Another possible architecture could be for the E2EE gatekeeper to expose their open APIs on the clients, rather than the server. DMA allows this, to the best of our knowledge - and would allow other apps on the device to access the message data locally (with appropriate authorisation, of course) - effectively doing a form of realtime data liberation from the closed service to an open system, looking something like this:

Finally, it's worth noting that when peer-to-peer decentralised protocols like P2P Matrix enter production, clientside bridges could bridge directly into a local communication server running on the handset - thus avoiding metadata being exposed on Matrix or XMPP servers providing a common language between the service providers.

Locating users

Now, the above describes the simplest and most naive directory lookup system imaginable - the problem of deciding which provider to use to connect to each user is shouldered by the users. This isnt that unreasonable - after all, users may have strong feelings about what providers to use to talk to a given user. Alice might be quite happy to talk to Bob via BobChat, but might be very deliberately avoiding talking to him on DaveChat, for whatever ominous reasons.

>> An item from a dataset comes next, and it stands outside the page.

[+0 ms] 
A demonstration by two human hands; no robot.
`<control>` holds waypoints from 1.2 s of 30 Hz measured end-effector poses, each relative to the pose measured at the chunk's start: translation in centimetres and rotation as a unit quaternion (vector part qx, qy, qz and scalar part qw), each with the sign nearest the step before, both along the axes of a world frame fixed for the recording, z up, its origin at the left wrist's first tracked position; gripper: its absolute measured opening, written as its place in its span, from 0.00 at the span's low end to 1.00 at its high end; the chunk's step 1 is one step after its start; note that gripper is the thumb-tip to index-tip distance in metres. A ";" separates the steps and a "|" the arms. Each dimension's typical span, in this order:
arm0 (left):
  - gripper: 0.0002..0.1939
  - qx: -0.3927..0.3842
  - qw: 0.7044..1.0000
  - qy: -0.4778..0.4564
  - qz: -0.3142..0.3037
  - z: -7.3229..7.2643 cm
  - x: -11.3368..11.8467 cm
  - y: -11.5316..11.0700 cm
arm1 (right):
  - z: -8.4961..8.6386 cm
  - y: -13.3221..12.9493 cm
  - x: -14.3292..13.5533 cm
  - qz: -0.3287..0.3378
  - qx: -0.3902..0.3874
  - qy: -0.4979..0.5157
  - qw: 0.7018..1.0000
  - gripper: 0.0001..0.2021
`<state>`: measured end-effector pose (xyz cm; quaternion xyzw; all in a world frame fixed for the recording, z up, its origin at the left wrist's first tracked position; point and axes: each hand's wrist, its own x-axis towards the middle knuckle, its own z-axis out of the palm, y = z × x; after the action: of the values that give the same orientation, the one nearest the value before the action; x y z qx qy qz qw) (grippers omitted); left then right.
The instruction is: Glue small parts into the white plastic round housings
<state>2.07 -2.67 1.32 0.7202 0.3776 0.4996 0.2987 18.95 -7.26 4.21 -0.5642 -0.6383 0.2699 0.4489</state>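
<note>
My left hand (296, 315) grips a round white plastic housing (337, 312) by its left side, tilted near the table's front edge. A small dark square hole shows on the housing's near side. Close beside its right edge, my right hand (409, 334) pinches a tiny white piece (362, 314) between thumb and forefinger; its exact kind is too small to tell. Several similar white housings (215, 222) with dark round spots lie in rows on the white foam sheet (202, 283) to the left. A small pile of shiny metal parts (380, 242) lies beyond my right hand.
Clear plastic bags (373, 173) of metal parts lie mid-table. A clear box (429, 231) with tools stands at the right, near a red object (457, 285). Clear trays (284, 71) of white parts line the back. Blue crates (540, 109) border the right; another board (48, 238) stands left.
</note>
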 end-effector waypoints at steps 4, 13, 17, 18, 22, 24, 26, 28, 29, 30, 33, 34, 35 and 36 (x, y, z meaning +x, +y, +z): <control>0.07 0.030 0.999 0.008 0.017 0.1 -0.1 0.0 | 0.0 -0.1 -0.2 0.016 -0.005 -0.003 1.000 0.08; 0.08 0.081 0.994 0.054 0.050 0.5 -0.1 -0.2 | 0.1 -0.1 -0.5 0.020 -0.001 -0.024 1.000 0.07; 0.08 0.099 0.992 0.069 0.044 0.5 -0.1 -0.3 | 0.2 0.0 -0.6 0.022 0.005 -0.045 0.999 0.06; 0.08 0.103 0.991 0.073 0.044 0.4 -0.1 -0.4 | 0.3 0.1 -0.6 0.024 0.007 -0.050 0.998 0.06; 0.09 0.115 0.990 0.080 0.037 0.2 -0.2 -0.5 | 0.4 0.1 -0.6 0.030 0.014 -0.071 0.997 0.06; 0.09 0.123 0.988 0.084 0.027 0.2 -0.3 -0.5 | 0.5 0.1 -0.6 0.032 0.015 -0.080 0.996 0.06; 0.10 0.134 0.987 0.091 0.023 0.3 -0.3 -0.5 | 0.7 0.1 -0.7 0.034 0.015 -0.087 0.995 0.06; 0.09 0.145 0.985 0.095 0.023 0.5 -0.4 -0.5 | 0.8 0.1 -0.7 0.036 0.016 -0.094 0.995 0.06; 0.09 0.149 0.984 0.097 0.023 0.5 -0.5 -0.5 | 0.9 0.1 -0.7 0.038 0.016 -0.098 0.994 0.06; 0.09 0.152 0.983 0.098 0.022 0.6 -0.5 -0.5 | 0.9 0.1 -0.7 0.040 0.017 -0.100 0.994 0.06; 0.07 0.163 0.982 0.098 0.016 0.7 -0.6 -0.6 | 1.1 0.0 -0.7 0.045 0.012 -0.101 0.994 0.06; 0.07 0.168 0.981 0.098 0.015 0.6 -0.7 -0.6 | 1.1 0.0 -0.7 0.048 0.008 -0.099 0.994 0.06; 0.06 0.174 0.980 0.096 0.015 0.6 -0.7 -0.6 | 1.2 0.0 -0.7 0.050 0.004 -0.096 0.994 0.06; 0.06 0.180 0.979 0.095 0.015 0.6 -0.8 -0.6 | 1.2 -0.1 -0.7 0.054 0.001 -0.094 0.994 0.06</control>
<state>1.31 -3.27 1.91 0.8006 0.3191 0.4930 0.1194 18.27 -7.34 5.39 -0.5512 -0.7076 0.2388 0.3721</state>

However, its likely in future we will also see other directory services appear in order to map phone numbers (or other identities) to providers - whether these piggyback on top of existing identity providers (gatekeepers, DNS, telcos, SSO providers, governments) or are decentralised through some other mechanism. For instance, Bob could send AliceChat a blinded proof that he authorises them to automatically route traffic to him over at BobChat, with BobChat maintaining a matching proof that Bob is who he claims to be (having gone through BobChats auth process) - and the proofs could be linked using a temporary key such that Bob doesnt even need to maintain a long-term one. (Thanks to James Monaghan for suggesting this one!)

Another alternative to having the user decide where to find each other could be to use a decentralised Keybase-style identity system to track verified mappings of identities (phone numbers, email addresses etc) through to service providers - perhaps something like IDX might fit the bill? While this decentralised identity lookups have historically been a hard problem, there is a lot of promising work happening in this space currently and the future looks promising.

Talking to Bob

Meanwhile, Alice still needs to talk to Bob. As already discussed, unless everyone speaks the same end-to-end encrypted protocol (be it Matrix, WhatsApp or anything else), we inevitably have a trade-off here between interoperability and privacy if Bob is not on the same system as Alice (assuming AliceChat is end-to-end encrypted) - and we will need to clearly warn Alice that the conversation is no longer end-to-end encrypted:


To be clear: right now, today, if Bob were on AliceChat, he could be copy-pasting all your messages into (say) Google Translate in a frantic effort to workaround the fact that his closed E2EE chat platform has no way to do machine translation. However, in a DMA world, Bob could legitimately loop a translation bot into the conversation… and Alice would be warned that the conversation was no longer secure (given the data is now being bridged over to Google).

This is a clear improvement in user experience and transparency. Likewise, if Im talking to a bridged user today on one of these platforms, I have no way of telling that they have chosen to prioritise interop over E2EE - which is frankly terrifying. If Im talking to someone on WhatsApp today I blindly assume that they are E2EE as they are on the same platform - and if theyre using an unofficial app or bridge, I have no way to tell. Whereas in a DMA world, you would expect the gatekeeper to transparently expose it.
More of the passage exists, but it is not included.